TASK OBJECTIVE
All lines in the material with the string "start" should be listed.

Top of SUPPLIED INFORMATION

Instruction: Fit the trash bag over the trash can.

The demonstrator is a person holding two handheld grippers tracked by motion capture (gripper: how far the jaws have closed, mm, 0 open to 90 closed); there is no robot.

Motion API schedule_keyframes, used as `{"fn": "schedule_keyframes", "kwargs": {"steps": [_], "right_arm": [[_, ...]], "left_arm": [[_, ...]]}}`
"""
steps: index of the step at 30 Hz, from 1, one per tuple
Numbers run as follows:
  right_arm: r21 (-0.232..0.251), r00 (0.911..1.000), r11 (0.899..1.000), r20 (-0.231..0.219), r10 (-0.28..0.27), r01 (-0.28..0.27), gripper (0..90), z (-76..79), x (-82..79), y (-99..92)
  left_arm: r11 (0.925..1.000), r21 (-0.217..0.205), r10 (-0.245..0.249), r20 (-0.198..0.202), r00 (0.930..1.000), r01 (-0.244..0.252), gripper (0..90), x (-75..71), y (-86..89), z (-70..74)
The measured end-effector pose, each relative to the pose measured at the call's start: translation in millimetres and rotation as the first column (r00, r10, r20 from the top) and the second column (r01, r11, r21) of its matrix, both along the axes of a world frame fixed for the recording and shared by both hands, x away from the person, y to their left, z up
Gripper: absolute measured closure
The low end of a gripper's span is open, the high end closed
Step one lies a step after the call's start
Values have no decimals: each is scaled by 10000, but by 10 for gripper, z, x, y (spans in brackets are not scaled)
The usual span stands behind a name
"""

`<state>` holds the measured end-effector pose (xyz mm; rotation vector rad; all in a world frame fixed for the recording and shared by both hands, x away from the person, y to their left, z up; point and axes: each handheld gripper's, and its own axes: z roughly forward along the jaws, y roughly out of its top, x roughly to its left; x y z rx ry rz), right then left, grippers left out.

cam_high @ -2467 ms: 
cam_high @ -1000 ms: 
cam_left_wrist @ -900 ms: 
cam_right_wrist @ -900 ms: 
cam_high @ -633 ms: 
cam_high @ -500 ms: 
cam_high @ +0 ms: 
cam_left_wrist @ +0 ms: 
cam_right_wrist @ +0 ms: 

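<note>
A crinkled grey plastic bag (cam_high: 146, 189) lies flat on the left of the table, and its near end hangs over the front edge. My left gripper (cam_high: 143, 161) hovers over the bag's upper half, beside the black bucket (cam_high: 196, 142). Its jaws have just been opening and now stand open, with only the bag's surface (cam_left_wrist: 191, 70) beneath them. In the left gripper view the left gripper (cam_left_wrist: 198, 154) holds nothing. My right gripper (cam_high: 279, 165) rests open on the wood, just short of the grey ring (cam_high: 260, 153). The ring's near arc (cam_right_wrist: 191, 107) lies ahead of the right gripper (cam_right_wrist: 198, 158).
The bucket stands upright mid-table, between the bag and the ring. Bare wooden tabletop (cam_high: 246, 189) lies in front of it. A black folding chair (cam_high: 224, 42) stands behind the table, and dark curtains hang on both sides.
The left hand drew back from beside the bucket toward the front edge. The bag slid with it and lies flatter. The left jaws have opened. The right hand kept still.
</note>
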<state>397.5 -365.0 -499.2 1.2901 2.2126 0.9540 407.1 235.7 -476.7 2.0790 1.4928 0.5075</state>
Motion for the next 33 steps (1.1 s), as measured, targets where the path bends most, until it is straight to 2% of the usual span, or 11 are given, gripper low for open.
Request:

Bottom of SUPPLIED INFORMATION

PROBLEM SOLUTION
The measured end-effector pose, each relative to the pose measured at the call's start: translation in millimetres and rotation as the first column (r00, r10, r20 from the top) and the second column (r01, r11, r21) of its matrix, both along the axes of a world frame fixed for the recording and shared by both hands, x away from the person, y to their left, z up
Step one lies a step after the call's start

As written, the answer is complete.